We also meet Helen, Joy and Trish’s feuding parents, unhappy Lenny (played by the gravely-voiced veteran character actor Ben Gazzara) and his neurotic wife Mona (another movie veteran Louise Lasser) who share a luxurious condo.

Lenny wants out of the marriage, but insists there is no one else. He just wants to be left alone.

Mona’s frustrations boil over into one of the funniest (and tragic) lines of the film:

“It’s OK. I’m not dumb. Things happen. I’ll get over it. I just wish you had done this 20 years ago.  NOW I’LL HAVE TO GET ANOTHER FUCKING FACE LIFT.”

Black humour is a constant throughout the film, often accompanying the most excruciating and humiliating moments.

“If there hadn’t been humour of sorts in the movie, it would be unbearable,” Solondz said in an interview in 1998.

But, he doesn’t use humour just to break the tension, nor does he use it to mock or belittle the character’s painful experiences. For Solondz, humour is the flipside of what is so sad about the characters he depicts.

“It’s often hard for me to separate what I find so sad from what I find so funny. There’s a kind of poignancy for me…things that I am very moved by I find funny.”
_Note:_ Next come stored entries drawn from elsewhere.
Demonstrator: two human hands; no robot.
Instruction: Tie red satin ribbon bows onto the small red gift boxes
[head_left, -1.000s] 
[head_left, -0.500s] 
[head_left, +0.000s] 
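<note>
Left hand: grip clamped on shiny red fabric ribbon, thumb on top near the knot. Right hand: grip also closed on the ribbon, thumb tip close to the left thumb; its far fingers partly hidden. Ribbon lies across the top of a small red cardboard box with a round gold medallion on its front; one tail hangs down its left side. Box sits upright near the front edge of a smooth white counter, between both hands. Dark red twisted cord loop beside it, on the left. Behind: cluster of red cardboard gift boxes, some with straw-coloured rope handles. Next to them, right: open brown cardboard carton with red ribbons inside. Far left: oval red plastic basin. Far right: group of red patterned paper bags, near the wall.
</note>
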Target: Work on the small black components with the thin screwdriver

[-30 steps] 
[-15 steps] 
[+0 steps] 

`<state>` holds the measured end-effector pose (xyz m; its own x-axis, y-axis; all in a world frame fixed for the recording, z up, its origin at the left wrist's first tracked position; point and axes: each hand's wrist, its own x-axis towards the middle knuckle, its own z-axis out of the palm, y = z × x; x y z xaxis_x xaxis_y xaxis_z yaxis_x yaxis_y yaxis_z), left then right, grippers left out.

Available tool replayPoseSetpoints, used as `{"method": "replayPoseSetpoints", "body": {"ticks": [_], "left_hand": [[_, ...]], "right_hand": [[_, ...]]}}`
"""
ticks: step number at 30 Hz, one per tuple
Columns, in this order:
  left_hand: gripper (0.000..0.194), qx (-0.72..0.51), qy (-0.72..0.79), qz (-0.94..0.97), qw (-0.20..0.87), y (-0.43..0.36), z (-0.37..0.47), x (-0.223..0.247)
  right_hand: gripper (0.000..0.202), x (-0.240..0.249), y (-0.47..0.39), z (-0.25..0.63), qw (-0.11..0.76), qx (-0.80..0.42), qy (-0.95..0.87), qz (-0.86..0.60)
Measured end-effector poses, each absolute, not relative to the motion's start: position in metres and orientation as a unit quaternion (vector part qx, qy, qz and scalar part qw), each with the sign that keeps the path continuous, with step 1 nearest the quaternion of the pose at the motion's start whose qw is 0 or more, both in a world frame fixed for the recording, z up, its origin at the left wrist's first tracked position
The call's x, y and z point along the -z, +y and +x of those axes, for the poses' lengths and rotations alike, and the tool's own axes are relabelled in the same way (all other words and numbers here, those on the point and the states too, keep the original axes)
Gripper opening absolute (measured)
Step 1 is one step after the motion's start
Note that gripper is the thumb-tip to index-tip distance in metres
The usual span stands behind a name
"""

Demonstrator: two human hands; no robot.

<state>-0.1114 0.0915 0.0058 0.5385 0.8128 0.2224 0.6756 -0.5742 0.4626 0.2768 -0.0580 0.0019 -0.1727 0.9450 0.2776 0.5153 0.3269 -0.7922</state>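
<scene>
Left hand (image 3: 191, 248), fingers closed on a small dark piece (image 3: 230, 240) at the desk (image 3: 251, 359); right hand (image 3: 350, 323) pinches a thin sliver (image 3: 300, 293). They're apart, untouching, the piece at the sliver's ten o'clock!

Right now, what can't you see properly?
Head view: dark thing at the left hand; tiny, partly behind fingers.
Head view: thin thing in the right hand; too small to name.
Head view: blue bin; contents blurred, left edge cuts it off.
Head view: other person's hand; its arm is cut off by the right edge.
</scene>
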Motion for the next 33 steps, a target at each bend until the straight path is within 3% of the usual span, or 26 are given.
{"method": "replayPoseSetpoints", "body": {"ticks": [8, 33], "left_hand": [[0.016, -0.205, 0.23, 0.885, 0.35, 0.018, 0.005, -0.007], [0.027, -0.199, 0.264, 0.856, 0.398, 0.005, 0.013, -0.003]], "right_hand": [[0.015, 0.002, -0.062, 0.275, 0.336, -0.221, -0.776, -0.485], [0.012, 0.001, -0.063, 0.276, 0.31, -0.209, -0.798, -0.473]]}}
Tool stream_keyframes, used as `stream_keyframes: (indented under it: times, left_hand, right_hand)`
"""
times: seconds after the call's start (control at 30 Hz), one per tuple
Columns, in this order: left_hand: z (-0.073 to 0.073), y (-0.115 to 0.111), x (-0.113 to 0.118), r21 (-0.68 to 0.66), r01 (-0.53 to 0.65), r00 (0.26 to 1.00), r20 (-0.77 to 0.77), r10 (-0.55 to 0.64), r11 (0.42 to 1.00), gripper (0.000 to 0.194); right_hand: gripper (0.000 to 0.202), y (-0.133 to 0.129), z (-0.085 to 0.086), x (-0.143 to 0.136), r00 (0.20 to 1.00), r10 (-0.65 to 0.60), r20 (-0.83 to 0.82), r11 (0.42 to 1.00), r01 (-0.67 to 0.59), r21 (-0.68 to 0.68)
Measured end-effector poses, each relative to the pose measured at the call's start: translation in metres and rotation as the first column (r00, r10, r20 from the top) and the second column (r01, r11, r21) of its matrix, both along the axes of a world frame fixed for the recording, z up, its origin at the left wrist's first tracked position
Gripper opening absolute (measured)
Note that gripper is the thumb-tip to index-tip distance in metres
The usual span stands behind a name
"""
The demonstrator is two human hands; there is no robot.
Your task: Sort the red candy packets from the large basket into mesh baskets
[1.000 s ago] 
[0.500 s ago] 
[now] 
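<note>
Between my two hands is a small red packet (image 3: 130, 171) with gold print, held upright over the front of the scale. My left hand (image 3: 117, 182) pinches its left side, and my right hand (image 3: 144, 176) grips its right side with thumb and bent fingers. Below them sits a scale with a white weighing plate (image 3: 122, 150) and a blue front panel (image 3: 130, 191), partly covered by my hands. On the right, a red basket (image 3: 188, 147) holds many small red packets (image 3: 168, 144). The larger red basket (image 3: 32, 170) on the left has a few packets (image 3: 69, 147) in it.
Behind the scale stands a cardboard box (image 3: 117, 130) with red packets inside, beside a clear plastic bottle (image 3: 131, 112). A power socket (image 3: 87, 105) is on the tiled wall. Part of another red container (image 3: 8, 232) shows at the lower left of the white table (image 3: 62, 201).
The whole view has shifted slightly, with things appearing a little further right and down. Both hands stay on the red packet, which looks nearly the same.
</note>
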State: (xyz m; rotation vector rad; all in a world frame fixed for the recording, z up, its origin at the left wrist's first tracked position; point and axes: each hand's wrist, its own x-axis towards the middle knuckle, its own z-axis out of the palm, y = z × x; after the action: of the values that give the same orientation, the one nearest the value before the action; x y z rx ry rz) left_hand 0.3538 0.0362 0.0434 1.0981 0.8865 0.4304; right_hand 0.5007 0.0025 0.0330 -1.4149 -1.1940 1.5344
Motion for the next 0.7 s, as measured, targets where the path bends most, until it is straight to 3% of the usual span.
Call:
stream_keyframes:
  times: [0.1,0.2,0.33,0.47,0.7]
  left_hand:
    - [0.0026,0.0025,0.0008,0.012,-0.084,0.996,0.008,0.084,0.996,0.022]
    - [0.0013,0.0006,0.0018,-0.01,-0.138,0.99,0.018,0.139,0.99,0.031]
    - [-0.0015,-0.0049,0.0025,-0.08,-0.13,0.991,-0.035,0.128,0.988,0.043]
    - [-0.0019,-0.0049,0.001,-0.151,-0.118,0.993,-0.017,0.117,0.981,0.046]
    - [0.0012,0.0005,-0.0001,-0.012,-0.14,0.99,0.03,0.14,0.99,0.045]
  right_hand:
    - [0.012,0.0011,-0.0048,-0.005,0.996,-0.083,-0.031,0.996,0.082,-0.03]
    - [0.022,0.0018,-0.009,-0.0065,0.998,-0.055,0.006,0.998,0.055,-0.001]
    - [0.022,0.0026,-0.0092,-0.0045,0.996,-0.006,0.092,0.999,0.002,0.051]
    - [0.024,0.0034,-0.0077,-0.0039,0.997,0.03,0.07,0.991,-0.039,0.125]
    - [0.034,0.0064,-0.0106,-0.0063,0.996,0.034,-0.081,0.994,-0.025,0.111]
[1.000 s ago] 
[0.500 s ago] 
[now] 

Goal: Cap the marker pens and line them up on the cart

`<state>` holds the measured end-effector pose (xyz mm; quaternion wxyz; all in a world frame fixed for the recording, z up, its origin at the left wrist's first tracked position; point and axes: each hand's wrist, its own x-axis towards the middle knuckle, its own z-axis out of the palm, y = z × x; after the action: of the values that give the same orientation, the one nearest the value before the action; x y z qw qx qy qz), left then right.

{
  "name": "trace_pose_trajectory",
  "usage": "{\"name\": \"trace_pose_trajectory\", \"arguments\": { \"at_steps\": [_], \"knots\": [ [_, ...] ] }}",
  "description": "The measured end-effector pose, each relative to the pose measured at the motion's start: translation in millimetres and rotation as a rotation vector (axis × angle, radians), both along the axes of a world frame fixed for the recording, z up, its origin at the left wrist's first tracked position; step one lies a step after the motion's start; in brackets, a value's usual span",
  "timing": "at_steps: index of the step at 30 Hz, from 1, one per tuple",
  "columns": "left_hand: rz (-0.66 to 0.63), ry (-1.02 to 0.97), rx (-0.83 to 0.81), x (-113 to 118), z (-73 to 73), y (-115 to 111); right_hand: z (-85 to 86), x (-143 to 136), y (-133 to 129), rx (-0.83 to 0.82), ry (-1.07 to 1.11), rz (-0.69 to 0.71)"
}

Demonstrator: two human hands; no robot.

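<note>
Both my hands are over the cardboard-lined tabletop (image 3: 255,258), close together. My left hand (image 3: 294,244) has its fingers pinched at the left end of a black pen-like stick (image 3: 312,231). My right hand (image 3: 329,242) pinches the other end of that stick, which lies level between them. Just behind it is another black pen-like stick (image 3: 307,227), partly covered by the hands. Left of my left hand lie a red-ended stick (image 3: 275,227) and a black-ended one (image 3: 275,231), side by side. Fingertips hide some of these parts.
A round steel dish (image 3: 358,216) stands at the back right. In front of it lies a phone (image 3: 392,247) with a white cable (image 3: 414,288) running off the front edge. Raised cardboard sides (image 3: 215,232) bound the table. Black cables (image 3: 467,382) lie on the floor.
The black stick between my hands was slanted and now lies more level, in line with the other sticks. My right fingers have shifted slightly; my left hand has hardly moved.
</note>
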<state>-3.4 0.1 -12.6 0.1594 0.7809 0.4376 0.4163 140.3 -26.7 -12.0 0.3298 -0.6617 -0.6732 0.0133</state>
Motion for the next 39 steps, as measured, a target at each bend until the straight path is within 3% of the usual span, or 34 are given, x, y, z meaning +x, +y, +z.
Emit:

I think this is a fundamental truism (as seen in many great Woody Allen movies, especially Crimes & Misdemeanours). If you don’t agree with this premise, you’ll probably hate Happiness.

Solondz goes on to say: “ I didn’t know if people would laugh or if they wouldn’t laugh, but it didn’t matter. I always believe that however  [the audience] felt they would listening to what is going on…that you were seeing something you hadn’t seen before…things that are the most deeply personal are discussed in the most open and devastating way ultimately.

This is especially true of the film’s darkest character, Dr Bill Maplewood, who when confronted by his eldest son Billy  about his terrible crimes, confesses in complete honesty

The scene which occurs on the couch in the family’s living room is one of the most devastating father and son moments ever depicted in a movie. Bill, for all his horrendous faults cannot lie to his son, nor will he harm him, despite his uncontrollable proclivities.

Asked by Billy if he would do to him, what he did to his friends (rape them), Bill replies: “No. I’d jerk off instead”.

As the esteemed film critic Roger Ebert wrote in his review of Happiness: In a film that looks into the abyss of human despair, there is the horrifying suggestion that these characters may not be grotesque exceptions, but may in fact be part of the mainstream of humanity.”

Happiness is ultimately a film about the human condition in all its complexities, perversities, hidden layers and deep dark secrets.

It is in my humble opinion, a masterpiece (but not for everyone).